MSEA’s Early Career Educator Task Force

We’re tackling the obstacles to a fun and rewarding early career

Classroom management, creating collegial relationships, establishing rapport with students, communicating with parents, finding a mentor, managing student debt, finding an affordable place to live. Early educators are faced with these tremendous challenges head-on in the first several years of their career.

That’s why members Mercedes Barbosa and Michelle Eirhart presented a new business item establishing an Early Career Educator Task Force to delegates at MSEA’s 2019 Representative Assembly.

“I’ve attended early career educator convenings with NEA and helped to start the New Educator Action Team( NEAT) in Montgomery County,” said Barbosa. “New educators are not getting the support or professional development that they need in order to stay in the profession and starting a statewide task force was the best way to move forward.”

Delegates unanimously supported the creation of the task force, which began its duties recently by confirming its focus on support, retention, advocacy, legislative advocacy, teacher training, and mentoring.

The formal charges of the taskforce are to:

Reach out to members with 1–10 years of experience to determine areas of concern, interest, and needs for professional development.

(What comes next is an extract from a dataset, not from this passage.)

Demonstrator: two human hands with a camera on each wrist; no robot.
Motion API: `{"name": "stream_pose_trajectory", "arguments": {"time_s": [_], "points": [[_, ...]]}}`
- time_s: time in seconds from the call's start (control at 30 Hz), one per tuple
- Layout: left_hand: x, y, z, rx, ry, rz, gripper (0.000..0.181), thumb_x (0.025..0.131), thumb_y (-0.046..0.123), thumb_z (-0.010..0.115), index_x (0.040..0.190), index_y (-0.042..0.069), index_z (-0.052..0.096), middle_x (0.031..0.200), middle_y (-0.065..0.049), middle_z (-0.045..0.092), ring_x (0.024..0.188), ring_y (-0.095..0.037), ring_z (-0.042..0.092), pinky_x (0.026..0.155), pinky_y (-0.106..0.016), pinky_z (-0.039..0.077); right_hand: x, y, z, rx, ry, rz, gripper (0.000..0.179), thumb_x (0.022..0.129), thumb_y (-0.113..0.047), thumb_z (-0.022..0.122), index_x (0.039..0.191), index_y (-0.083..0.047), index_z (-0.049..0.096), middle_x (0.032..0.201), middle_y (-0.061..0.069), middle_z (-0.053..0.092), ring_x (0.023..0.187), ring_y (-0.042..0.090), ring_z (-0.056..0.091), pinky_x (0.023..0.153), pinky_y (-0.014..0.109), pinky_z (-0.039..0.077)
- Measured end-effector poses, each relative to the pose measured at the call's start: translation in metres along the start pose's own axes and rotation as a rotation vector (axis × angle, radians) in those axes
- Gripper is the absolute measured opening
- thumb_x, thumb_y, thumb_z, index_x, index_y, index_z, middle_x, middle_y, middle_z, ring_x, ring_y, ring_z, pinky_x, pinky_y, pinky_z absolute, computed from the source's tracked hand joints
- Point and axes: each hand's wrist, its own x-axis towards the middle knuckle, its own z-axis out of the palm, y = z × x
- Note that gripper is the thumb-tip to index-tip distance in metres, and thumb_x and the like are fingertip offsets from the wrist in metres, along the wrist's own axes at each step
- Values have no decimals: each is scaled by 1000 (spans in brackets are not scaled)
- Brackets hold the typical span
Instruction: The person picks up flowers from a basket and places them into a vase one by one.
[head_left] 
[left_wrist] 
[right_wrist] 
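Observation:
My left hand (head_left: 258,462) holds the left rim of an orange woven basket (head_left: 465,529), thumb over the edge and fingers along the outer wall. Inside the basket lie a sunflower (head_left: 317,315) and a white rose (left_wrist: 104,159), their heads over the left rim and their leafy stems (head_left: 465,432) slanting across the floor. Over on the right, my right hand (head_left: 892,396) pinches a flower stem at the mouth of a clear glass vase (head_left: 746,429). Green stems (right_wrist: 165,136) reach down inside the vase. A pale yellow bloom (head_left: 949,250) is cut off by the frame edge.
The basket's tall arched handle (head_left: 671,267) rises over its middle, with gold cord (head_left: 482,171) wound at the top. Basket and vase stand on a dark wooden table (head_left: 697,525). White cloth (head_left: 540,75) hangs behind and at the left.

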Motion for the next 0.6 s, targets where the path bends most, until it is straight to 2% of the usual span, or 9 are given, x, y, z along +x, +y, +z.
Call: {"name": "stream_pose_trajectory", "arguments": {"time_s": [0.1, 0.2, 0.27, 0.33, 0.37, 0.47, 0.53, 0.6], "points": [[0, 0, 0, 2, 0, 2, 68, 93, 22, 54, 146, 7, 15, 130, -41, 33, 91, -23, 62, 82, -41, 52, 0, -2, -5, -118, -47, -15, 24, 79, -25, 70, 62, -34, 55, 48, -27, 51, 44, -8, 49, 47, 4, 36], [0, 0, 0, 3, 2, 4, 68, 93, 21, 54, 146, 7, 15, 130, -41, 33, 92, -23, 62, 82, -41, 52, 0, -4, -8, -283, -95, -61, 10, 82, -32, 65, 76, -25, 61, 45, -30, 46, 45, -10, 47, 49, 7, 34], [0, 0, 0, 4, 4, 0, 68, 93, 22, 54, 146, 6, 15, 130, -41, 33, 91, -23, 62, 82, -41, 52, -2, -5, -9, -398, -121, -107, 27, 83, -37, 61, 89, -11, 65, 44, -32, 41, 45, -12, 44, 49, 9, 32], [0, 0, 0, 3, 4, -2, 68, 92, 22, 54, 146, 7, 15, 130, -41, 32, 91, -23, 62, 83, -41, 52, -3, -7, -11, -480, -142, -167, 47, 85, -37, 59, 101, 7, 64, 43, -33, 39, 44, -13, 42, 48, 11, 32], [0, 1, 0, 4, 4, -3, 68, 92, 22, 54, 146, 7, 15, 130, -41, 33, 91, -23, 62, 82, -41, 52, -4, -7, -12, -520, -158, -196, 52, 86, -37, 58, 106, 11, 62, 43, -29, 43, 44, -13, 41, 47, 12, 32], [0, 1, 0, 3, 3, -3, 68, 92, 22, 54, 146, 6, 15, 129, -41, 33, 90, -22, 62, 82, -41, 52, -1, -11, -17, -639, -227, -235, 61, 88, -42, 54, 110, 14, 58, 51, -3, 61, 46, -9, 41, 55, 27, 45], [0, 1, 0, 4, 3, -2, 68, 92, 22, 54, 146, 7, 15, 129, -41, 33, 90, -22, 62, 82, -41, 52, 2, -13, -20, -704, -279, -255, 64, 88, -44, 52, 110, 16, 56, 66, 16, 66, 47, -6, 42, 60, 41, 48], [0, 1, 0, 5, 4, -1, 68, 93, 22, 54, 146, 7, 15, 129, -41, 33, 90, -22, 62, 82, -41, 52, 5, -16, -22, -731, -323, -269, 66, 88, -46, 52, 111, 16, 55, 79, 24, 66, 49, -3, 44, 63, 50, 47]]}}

Ideas include a regional listening tour to discover the gaps between teacher prep and the on-the-ground classroom experience.

Analyze the feedback from MSEA members, and research from other states’ programs, to prioritize areas for discussion, planning, and action, then determine opportunities and timeline.

Create professional development with MSEA staff, building on current programs and trainings.

Recommend the next steps to the MSEA Board of Directors for continuing support for new educators.

“The biggest themes we are seeing as the taskforce begins its work are support and opportunities for leadership for new educators,” said Justin Robinson, a National Board Certified lead teacher in Prince George’s County. “The support can and should come from the association, other new teachers, and seasoned educators. Early career educators should be able to learn how to lead in the profession either by advocacy for issues in their buildings or in legislation that affects education at large.”

With the passage of the Blueprint for Maryland’s Future, MSEA can make meaningful contributions to discussions about the implementation of new reforms. For early career educators, the new education funding promises a better, more formalized commitment to induction and mentoring programs — with programs designed by lead and/or master teachers, plus improved teacher salaries — all of which will require negotiating by local unions and boards of education.

“We’ll see success in our task force work and in the Blueprint when more early career educators remain in the profession, seek help and guidance from MSEA or their local association, and become advocates and leaders while in the beginning years of their career,” said Chelsey Herrig-Paine, an early career educator in Charles County.

“The longer our early career educators stay in the profession and work towards gaining that veteran teacher status the more success our students will have,” Herrig-Paine added. “Right now, not enough educators are staying which means that our students are losing out as well. They are losing out on fresh and effective educators who are learning how to teach this new generation of learners.”